En el funeral y en la inauguración
En el funeral del papa Francisco y en la inauguración del ministerio petrino del papa León XIV, se han dado cita prácticamente todos los dirigentes del mundo. Presidentes, reyes, ministros, generales, y muchísimos hombres y mujeres que tienen en sus manos el gobierno de las naciones, lo mismo que instituciones internacionales de todo orden. Muchas de estas personas son cristianas, otras tanto no lo son. Pero todas estaban ahí en la Plaza de San Pedro, bien despidiendo al papa Francisco, bien acompañando al papa León al iniciar su pontificado. Y como una cauda inmensa, gentes de todo el mundo abarrotaron la plaza vaticana y la vía que lleva hasta el Tíber.
Siendo como es la época actual, la cultura predominante, la política mundial, no deja de plantear interrogantes muy interesantes el hecho de esta presencia masiva de líderes mundiales en Roma.
Bien es sabido que el papa es también jefe de Estado, además de sumo pontífice de la Iglesia. Pero tal vez no sea suficiente decir que los gobernantes estuvieron allí por simple compromiso diplomático. Ni siquiera por profesar la misma fe. Tal vez hay algo implícito y más de fondo. Acaso no sea descabellado pensar que estas reuniones dejan ver, de una manera espontánea, un reconocimiento a la necesidad que tiene la humanidad de lugares y personas que hagan y digan lo que se dice y hace en el centro de la Iglesia.
Por una parte, este lugar, el Vaticano, su plaza, su basílica y su pequeña ciudad, no ostentan ningún poder militar o de fuerza física. Tampoco es la sede de corporaciones ni de bancos gigantescos y mucho menos de grandes industrias. Es como un pequeño espacio que la humanidad ha sabido reservar para una persona, el papa, y sus colaboradores, que se ocupan de las cosas de Dios y de hacer presente el Evangelio de Jesucristo al mundo entero. Y ese espacio y esa persona generan respeto, reverencia, atenta escucha, cordialidad. Allá nadie llega a hacer alardes de poder y nadie los recibe con ostentación. Es un lugar de encuentro, de escucha, de “diálogos improbables”, y, lo decía recientemente un obispo norteamericano, de muy pocas comodidades, a pesar de las apariencias. En otras palabras, la Santa Sede es un bello lugar para que todo el que esté pensando realmente en el bien de la humanidad pueda encontrar a quien comunicarlo y con quien fortalecer ese propósito.

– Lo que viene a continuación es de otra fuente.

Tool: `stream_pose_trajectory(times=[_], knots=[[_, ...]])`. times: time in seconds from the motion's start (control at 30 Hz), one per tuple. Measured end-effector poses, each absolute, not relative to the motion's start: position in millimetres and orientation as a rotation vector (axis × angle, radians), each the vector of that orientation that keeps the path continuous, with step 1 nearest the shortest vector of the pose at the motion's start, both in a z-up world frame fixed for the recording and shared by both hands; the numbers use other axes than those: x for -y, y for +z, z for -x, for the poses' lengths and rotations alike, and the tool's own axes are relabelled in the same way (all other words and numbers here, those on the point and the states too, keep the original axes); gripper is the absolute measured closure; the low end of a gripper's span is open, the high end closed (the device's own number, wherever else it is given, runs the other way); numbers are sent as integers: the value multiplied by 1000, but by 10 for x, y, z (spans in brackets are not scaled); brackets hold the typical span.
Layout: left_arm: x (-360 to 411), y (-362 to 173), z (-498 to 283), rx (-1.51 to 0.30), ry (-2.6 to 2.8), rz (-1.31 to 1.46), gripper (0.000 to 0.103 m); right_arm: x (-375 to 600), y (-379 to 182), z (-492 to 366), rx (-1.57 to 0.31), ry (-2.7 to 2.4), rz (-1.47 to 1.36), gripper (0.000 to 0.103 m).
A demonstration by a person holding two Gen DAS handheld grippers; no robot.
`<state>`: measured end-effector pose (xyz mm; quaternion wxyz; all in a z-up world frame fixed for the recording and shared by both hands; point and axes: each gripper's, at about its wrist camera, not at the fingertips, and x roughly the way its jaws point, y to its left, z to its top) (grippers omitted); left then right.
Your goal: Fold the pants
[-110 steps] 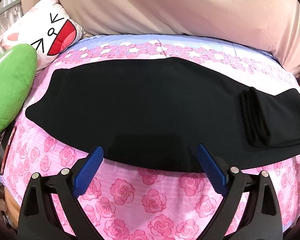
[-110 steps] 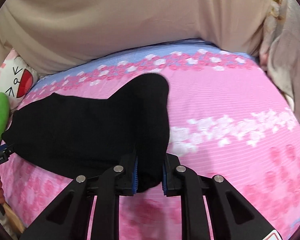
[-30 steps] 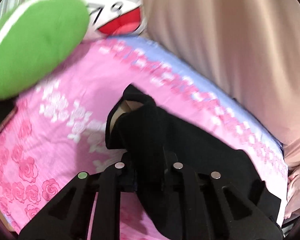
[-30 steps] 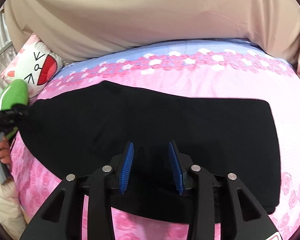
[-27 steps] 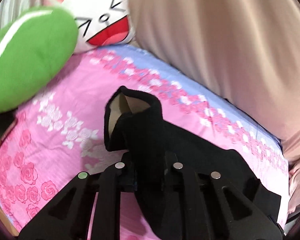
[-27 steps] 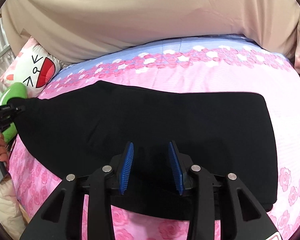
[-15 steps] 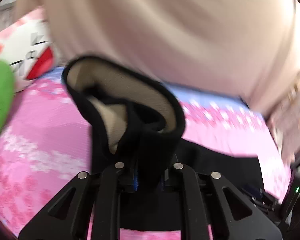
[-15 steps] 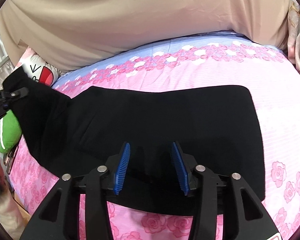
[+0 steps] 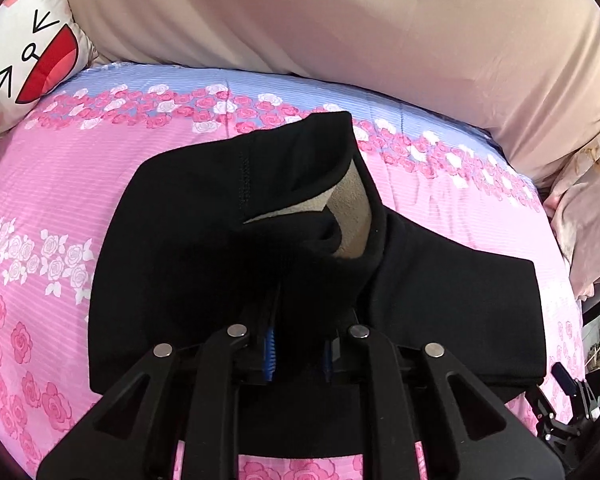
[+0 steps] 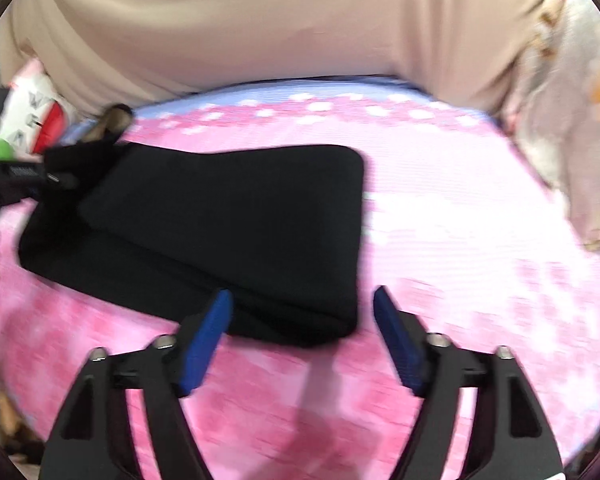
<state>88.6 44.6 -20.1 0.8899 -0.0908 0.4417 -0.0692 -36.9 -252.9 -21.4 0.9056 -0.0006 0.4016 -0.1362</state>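
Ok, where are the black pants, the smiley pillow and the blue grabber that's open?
black pants (image 9: 188,240), left wrist view, outer fabric.
smiley pillow (image 9: 32,48), left wrist view, white face.
right gripper (image 10: 302,340), right wrist view, between its opening fingertips.

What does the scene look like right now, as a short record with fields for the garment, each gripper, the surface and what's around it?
garment: black pants, partly folded, beige lining showing at the lifted end
left gripper: shut on the pants, holding that end above the rest
right gripper: jaws opening, nothing clamped, at the folded edge
surface: pink rose-print bedsheet
surroundings: cartoon-face pillow at far left, beige cover behind
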Motion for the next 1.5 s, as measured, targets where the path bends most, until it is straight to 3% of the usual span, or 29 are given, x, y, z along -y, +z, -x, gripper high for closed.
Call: stream_pose_trajectory(times=[0.13,0.2,0.27,0.4,0.53,0.7,0.77,0.8,0.93,1.1,1.13,1.17,1.2,1.4,1.5], knots=[[-469,-157,-827,-913,-143,194,88,2666,-347,344,-856,-286,-35,31],[-483,-144,-822,-914,-138,200,88,2702,-437,228,-881,-244,-62,54],[-494,-115,-802,-911,-136,203,88,2722,-399,171,-876,-232,-79,92],[-505,-49,-750,-893,-132,187,87,2919,-94,292,-820,-218,-161,94],[-486,-108,-777,-912,-139,192,87,2939,-428,188,-921,-233,-134,90],[-558,-53,-737,-897,-148,207,87,2671,262,325,-754,-192,-153,70],[-602,-8,-727,-888,-157,226,87,2373,324,156,-735,-57,-123,48],[-620,10,-723,-884,-160,231,87,2244,276,48,-744,2,-118,47],[-716,98,-678,-867,-163,245,87,1461,-248,-627,-895,190,-29,47],[-839,196,-635,-847,-181,251,87,1063,-512,-1062,-926,195,59,47],[-854,209,-634,-843,-185,255,87,1040,-549,-1137,-928,180,67,55],[-872,226,-628,-839,-189,258,87,1042,-547,-1195,-921,175,64,79],[-896,254,-619,-832,-194,262,87,1084,-548,-1252,-924,175,50,87],[-943,427,-522,-788,-212,263,87,800,-480,-1295,-948,321,-55,89],[-871,464,-500,-782,-220,253,87,671,-589,-1267,-941,342,20,81]])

Por otra parte, ese encuentro de mandatarios de todo el mundo en el Vaticano con ocasión de la muerte de un papa y la entronización de otro, tiene un interesante sabor de confesión de fe trascendental universal. De alguna manera, es una reunión verdaderamente ecuménica, es decir, del universo mundo, en torno a una figura que es decididamente religiosa.
Reunirse en torno al papa de esta manera tan notable no deja de significar que la inmensa mayoría de los gobernantes y los pueblos que ellos representan albergan sentimientos religiosos y de fe. Si no fuera así, es más, si negaran esto claramente, pues no harían presencia en Roma. Pero estuvieron allí con seriedad y sentimientos de consternación y de fraternidad espiritual.
Todo esto deja en el núcleo de la Iglesia un reto de proporciones inmensas. La humanidad entera sigue viendo en ella, en sus pastores, personas capaces de hacer mucho por todos los hombres y mujeres que habitan el planeta tierra. Más aún, esperan que su misión se lleve a cabo con toda la fuerza y pasión necesarias, con convicción inamovible, con perseverancia que no descanse.
Por fortuna no hay en la Iglesia hoy quien mire estos acontecimientos con triunfalismos anacrónicos. Al contrario, se miran como interrogante acerca de qué es lo que este pueblo santo debe aportar a la humanidad en las actuales circunstancias.
Podríamos sintetizar diciendo que líderes de todo el mundo hicieron presencia en Roma para beber en las fuentes de la fe, de la gracia, de la Palabra de Dios, de la unión de los pueblos. Nos auguramos una iglesia romana renovada en su misión, para que no se defraude la esperanza de millones de personas a lo largo y ancho del mundo.